Most of them must be so scared. They’ve found disease, at the beginning of their lives, that they’ll never be able to wash (or wish) away. You’re visited by baby girls who’ve found out that they’re going to have a baby – they’ll become Mother before the Woman in them ever got a chance to wake up on her own. I’ll bet in so many cases you’re the first really good Mother (they wouldn’t know it, because you’re MY mom and only Nathan and me really get how amazing you are) they’ve ever seen. And you have them for so little time. Half an hour, maybe? You must have had some who were abandoned by their support systems when the news came out. I wonder what you must say to someone who has lost everyone else in the gaining of their new little one.

I’ve thought about the humiliation endured already by your patients. You must see victims of abuse. You must have the terrible job of examining victims of abuse, which must be another kind of hell for them. I wonder if you’re the first person who has touched them with care, and love. Dignity. You speak to the most embarrassed of all humans – teens – about the most embarrassing topics known to anyone. I’ll bet you’re the first person to have The Talk with some of these kiddos – overdue by years and years. I’ve heard you discussing difficult topics with people – the death of their loved ones, their own imminent passing, talking people gently through their own physical conundrums when they didn’t understand their own doctors or don’t have one, confronting, sympathizing, challenging, questioning, and most of all comforting, comforting, comforting. You’ve got to be one of the most well-suited people on the planet to have around when kids at your clinic need a listening ear. You must weep for them. With them, sometimes, maybe. I’ll bet on that one, too.

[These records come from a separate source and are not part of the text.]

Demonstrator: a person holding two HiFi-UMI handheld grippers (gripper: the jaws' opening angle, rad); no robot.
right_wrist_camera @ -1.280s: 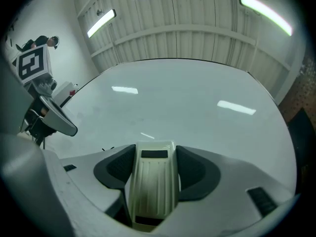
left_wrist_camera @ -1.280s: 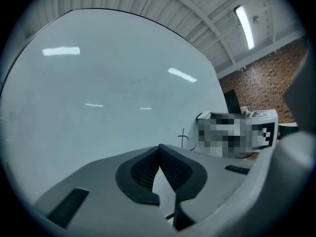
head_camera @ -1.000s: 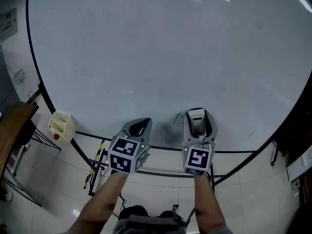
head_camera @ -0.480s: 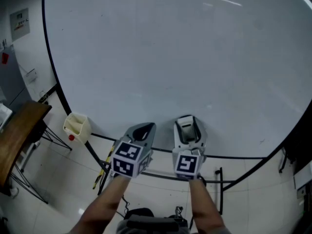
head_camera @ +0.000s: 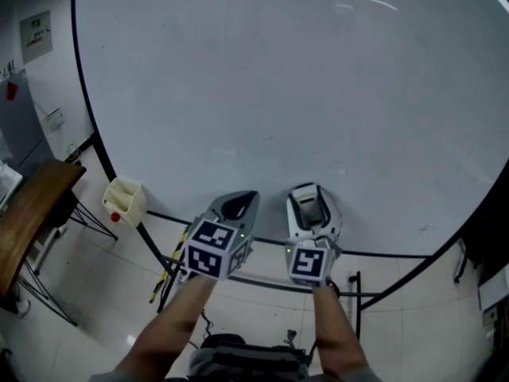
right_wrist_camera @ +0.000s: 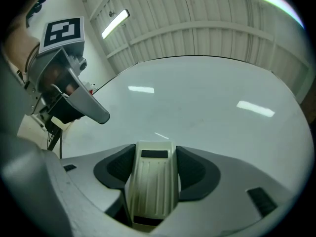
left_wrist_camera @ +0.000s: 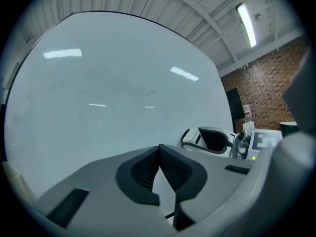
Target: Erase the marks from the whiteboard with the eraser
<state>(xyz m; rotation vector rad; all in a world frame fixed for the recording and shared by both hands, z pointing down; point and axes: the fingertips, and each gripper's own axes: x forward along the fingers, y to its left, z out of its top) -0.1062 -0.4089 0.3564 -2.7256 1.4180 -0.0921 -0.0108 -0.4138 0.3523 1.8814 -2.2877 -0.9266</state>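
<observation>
A large whiteboard (head_camera: 286, 78) fills the head view, its surface almost bare with only faint smudges. My right gripper (head_camera: 311, 207) is shut on a cream-white eraser (right_wrist_camera: 152, 181), held near the board's lower edge. The eraser (head_camera: 309, 208) sits between the jaws, its ribbed back facing the camera. My left gripper (head_camera: 238, 205) hovers just left of it with its jaws pressed together and nothing between them. In the left gripper view the left gripper (left_wrist_camera: 159, 149) points at the whiteboard (left_wrist_camera: 98, 98). The right gripper view shows the whiteboard (right_wrist_camera: 207, 112) with a faint short mark near its middle.
A cream holder (head_camera: 124, 200) hangs at the board's lower left frame. A wooden table (head_camera: 32, 213) stands at the left. The board's black stand legs (head_camera: 358, 289) cross the tiled floor (head_camera: 95, 309) below my hands.
Both grippers have shifted slightly left and lower along the board's bottom edge. The small dark scribble seen by the eraser one second ago is gone from view.
</observation>
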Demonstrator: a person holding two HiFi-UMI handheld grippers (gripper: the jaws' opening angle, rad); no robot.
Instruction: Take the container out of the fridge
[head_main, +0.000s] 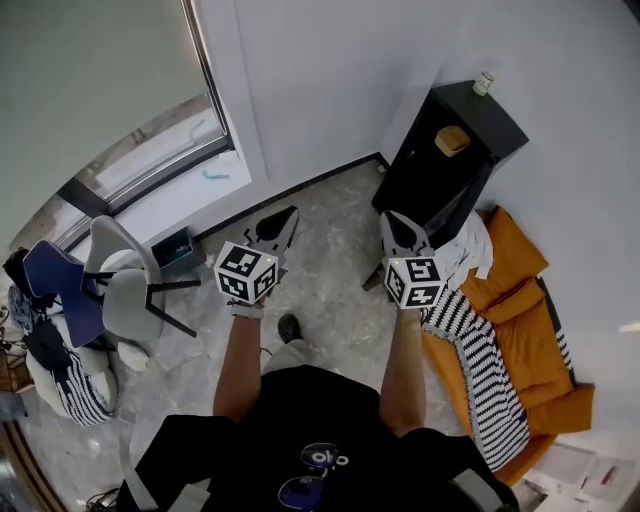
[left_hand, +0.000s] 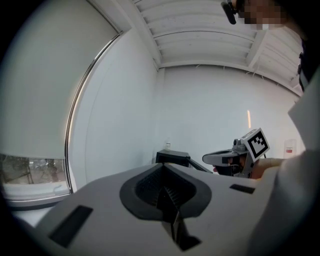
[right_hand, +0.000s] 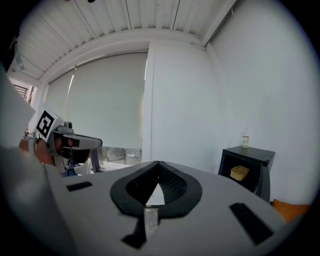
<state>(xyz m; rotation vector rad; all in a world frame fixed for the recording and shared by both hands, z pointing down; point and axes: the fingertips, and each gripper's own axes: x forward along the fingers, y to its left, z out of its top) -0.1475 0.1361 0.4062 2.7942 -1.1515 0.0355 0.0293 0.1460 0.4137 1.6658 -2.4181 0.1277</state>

Maybe you’re the first adult they’ve seen cry for the pain they keep in their hearts.

When I summarize from my own imagination all that you must see to, person to person, you embody that which these young people should have had already. They should have had attentive parents, who watched them, knew their habits, knew what they loved and hated, what made them laugh or feel bad. What kind of people they got along with, and who bedeviled them. They should have had a woman nearby to teach them about their bodies – how things work, how things feel, what to expect, and what to do when things go wrong. They should have had a host of adults around making them feel safe, listening to them, interested in them, honest with them and treasuring their honesty in return. They should have grown up knowing that they could and would do the right thing, and that their family and friends would love and respect them when they didn’t, no matter what. You see the paupers who should have been millionaires. You get wan, squashed dandelions who should have lived like your roses, drowning in love.

Your dandelions don’t know what I know. In the tiny moment they have with you, they have You – all of you – Healer, Friend, Confidante, Guide, Teacher, Mother. For that moment they have the love and regard of a truly brilliant woman who would give her life for them; who would, if you could, turn back time and give them the lifetime of love that they deserve. Remember that they will remember you. Whatever happens in their new life, they knew a lady who took their despair and confusion and gave them a Plan. Touched and treated their bodies and souls as the incalculably precious things that they are. Along with their folder of papers and bag of samples, they carry the memory of a wonderful person who believed them to be a wonderful person too, and that will change who they are forever.